WORK REQUEST
Please count the lines in the data below that mention the word "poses", then give only the total.

DATA SUPPLIED
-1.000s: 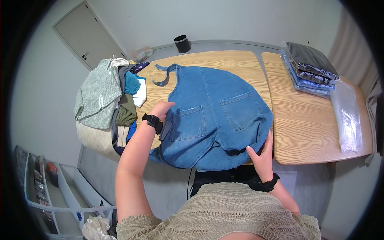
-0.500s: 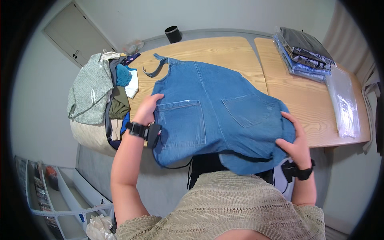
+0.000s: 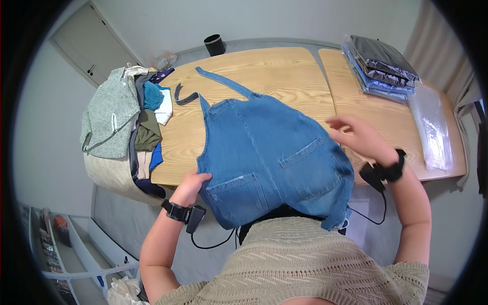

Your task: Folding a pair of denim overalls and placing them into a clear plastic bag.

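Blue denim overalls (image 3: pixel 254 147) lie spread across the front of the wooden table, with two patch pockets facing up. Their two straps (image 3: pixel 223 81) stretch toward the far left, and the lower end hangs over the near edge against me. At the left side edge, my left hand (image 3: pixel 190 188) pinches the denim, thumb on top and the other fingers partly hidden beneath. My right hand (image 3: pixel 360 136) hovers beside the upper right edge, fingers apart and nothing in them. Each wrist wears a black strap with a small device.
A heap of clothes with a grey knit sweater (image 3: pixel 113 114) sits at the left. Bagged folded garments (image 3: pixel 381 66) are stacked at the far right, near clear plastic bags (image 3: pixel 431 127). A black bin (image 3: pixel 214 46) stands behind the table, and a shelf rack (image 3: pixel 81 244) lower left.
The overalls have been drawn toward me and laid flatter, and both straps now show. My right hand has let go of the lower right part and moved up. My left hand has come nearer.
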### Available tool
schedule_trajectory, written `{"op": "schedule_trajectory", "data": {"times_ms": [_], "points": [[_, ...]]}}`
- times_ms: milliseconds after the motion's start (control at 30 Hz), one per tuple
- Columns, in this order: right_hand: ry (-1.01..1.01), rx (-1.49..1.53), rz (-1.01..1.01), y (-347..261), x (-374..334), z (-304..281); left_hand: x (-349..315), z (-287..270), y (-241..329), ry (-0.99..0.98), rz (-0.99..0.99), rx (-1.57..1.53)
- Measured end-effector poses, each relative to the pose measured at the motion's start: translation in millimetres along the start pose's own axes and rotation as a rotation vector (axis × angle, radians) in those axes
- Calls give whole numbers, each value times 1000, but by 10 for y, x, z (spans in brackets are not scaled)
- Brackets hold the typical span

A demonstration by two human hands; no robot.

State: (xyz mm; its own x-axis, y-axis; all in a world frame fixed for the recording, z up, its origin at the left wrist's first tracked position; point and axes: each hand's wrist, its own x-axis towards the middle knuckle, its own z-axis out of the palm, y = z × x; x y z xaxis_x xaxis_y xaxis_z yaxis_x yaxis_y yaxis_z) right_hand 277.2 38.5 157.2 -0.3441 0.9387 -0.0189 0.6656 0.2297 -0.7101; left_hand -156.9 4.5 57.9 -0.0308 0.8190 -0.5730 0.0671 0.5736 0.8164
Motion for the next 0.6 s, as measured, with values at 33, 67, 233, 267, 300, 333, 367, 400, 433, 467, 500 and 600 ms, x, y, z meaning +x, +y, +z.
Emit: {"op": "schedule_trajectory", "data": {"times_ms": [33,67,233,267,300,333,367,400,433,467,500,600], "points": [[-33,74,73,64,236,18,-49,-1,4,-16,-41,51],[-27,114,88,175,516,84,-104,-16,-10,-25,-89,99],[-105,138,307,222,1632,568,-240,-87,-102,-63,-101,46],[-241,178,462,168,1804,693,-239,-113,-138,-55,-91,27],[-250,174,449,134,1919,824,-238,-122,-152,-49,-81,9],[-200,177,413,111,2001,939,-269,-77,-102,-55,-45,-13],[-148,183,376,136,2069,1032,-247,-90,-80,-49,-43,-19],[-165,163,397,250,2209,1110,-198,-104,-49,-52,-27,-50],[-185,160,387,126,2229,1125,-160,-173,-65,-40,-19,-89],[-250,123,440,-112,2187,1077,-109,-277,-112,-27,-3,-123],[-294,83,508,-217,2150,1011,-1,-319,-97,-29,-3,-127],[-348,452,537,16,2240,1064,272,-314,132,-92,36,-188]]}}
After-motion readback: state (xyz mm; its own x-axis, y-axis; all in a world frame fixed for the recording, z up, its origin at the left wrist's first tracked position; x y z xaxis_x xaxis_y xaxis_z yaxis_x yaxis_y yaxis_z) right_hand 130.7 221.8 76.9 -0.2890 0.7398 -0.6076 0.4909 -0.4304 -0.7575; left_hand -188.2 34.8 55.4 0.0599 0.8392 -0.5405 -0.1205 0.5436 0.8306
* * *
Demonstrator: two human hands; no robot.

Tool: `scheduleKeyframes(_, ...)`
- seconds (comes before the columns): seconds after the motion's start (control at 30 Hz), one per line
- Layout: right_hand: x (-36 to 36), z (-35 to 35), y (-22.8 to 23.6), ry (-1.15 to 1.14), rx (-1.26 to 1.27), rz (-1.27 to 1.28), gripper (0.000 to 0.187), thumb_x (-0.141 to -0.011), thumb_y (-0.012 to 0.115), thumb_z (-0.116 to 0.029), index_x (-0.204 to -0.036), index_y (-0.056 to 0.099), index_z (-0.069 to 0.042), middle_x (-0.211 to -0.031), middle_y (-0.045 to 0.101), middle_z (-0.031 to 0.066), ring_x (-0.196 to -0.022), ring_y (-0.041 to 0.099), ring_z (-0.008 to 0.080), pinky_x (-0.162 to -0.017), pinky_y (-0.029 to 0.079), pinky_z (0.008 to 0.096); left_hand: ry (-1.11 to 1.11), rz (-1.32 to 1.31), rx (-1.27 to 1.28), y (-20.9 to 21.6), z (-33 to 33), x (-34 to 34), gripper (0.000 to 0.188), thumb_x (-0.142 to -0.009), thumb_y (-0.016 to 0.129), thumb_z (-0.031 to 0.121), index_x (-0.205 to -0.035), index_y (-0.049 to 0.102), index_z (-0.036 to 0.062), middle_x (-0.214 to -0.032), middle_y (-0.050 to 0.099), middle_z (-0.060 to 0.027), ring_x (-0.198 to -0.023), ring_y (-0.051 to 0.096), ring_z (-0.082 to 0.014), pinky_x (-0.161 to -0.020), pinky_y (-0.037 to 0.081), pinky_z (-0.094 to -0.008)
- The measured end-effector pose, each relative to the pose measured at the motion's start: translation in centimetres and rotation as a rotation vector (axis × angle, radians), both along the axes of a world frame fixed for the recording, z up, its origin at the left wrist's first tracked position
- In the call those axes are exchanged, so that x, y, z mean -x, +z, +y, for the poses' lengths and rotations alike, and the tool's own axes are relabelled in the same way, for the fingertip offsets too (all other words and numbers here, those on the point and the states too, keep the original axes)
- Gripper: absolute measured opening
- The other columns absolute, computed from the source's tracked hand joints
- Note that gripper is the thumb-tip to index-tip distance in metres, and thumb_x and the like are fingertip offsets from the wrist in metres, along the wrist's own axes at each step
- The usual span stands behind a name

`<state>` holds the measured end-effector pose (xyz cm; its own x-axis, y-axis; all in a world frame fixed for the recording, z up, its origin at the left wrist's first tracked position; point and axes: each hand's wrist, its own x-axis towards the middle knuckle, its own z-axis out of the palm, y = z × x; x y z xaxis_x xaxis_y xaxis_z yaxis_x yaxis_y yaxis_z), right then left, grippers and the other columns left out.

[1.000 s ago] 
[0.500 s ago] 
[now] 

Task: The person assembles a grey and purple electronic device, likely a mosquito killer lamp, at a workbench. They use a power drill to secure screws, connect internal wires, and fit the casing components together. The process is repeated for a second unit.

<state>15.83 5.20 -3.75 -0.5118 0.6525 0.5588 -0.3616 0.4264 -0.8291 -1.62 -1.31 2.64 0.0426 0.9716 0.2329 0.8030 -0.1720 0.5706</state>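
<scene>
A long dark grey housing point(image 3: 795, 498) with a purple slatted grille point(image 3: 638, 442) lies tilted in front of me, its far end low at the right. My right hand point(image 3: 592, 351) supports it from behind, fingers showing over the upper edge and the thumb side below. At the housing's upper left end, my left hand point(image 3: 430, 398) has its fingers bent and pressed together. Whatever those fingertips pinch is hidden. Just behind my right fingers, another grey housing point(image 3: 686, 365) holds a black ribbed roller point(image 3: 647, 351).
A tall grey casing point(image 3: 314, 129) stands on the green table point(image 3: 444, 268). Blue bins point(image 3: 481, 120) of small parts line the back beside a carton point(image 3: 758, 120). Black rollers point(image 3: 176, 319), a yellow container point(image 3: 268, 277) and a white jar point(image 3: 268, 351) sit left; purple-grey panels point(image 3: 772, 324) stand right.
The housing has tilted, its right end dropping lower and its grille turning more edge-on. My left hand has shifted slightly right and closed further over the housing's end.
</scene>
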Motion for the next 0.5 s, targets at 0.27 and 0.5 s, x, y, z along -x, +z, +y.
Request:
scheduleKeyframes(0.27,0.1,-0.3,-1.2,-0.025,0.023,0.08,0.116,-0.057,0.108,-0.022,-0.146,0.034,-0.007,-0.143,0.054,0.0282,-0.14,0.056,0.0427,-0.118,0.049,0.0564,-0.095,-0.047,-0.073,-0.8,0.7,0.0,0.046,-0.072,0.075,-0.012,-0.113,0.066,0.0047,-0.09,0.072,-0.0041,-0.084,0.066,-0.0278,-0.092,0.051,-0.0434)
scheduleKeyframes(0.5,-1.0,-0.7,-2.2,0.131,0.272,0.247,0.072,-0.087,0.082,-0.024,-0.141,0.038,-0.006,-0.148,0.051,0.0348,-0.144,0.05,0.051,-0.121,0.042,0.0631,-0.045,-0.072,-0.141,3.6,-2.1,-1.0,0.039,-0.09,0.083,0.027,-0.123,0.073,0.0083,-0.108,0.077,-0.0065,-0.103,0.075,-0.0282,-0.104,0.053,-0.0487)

SOLUTION TO THE PROBLEM
2